Task to carry out
Restrict the output to the lines below starting at the one that contains "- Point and" and ending at the one that contains "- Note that", and restate them word for word, both ends included.

= = = = = = =

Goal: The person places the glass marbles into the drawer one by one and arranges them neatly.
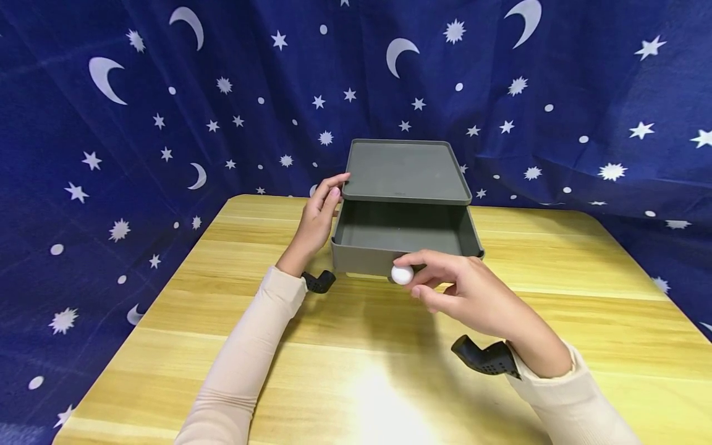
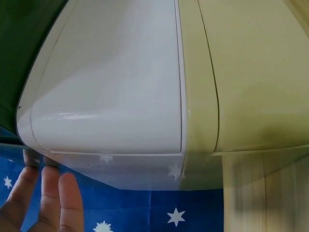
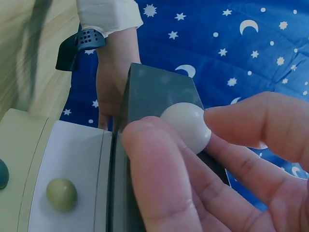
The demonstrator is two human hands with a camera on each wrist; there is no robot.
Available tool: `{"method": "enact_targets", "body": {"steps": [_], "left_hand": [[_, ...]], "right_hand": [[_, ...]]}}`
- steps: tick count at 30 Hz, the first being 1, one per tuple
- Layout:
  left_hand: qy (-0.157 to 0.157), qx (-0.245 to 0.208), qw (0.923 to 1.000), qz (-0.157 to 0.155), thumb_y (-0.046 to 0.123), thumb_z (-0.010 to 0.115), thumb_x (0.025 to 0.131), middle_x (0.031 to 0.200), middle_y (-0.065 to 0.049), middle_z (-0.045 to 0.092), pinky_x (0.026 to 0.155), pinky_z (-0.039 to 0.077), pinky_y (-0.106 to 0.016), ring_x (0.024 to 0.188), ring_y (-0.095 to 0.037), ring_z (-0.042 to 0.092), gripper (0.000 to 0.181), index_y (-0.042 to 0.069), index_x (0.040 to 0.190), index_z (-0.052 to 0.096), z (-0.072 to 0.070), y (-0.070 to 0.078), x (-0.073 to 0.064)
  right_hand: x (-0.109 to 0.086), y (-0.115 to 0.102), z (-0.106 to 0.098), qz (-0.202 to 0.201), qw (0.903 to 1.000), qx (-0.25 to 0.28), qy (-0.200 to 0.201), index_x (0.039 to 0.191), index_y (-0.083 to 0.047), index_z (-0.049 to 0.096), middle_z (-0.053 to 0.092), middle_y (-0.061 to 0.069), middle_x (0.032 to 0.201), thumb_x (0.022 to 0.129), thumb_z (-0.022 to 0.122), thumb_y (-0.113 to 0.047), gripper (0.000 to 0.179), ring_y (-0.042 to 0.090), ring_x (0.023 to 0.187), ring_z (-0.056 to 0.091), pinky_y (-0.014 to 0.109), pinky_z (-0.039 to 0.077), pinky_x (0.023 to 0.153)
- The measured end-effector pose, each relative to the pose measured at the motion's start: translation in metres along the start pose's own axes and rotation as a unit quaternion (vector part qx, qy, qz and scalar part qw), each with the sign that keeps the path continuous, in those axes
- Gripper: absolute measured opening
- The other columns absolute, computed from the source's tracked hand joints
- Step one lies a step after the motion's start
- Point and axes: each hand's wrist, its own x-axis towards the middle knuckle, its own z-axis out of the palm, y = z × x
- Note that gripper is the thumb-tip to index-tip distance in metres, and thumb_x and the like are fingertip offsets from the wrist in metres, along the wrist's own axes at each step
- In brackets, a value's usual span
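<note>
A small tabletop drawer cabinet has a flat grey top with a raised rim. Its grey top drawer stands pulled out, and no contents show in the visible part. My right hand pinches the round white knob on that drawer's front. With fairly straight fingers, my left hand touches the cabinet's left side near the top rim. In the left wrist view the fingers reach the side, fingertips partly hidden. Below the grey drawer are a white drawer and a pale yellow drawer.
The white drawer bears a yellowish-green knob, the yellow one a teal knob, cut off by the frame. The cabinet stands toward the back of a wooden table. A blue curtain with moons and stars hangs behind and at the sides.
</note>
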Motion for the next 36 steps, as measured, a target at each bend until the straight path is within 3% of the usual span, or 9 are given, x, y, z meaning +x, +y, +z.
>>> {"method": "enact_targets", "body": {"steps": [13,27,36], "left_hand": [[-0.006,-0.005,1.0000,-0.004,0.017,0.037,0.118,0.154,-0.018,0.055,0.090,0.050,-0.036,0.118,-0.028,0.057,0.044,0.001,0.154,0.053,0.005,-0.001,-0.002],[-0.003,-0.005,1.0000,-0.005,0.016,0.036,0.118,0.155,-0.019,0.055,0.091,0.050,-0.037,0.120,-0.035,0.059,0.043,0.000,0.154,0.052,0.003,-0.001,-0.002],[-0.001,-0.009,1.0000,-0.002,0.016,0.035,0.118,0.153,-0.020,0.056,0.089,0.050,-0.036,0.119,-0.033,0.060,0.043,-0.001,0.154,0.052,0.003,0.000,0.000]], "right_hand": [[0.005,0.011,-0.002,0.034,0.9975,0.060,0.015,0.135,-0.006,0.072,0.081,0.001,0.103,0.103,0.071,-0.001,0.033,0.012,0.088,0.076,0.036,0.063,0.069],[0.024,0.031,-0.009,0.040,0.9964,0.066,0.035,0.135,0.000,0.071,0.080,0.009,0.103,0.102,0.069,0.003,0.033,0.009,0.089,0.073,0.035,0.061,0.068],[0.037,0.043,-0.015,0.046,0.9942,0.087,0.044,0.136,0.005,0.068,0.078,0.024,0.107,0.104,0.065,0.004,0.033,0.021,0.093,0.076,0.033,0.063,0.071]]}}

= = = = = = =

Expected answer
- Point and axes: each hand's wrist, its own x-axis towards the middle knuckle, its own z-axis out of the palm, y = z × x
- Note that gripper is the thumb-tip to index-tip distance in metres, and thumb_x and the like are fingertip offsets from the wrist in metres, along the wrist's own axes at each step

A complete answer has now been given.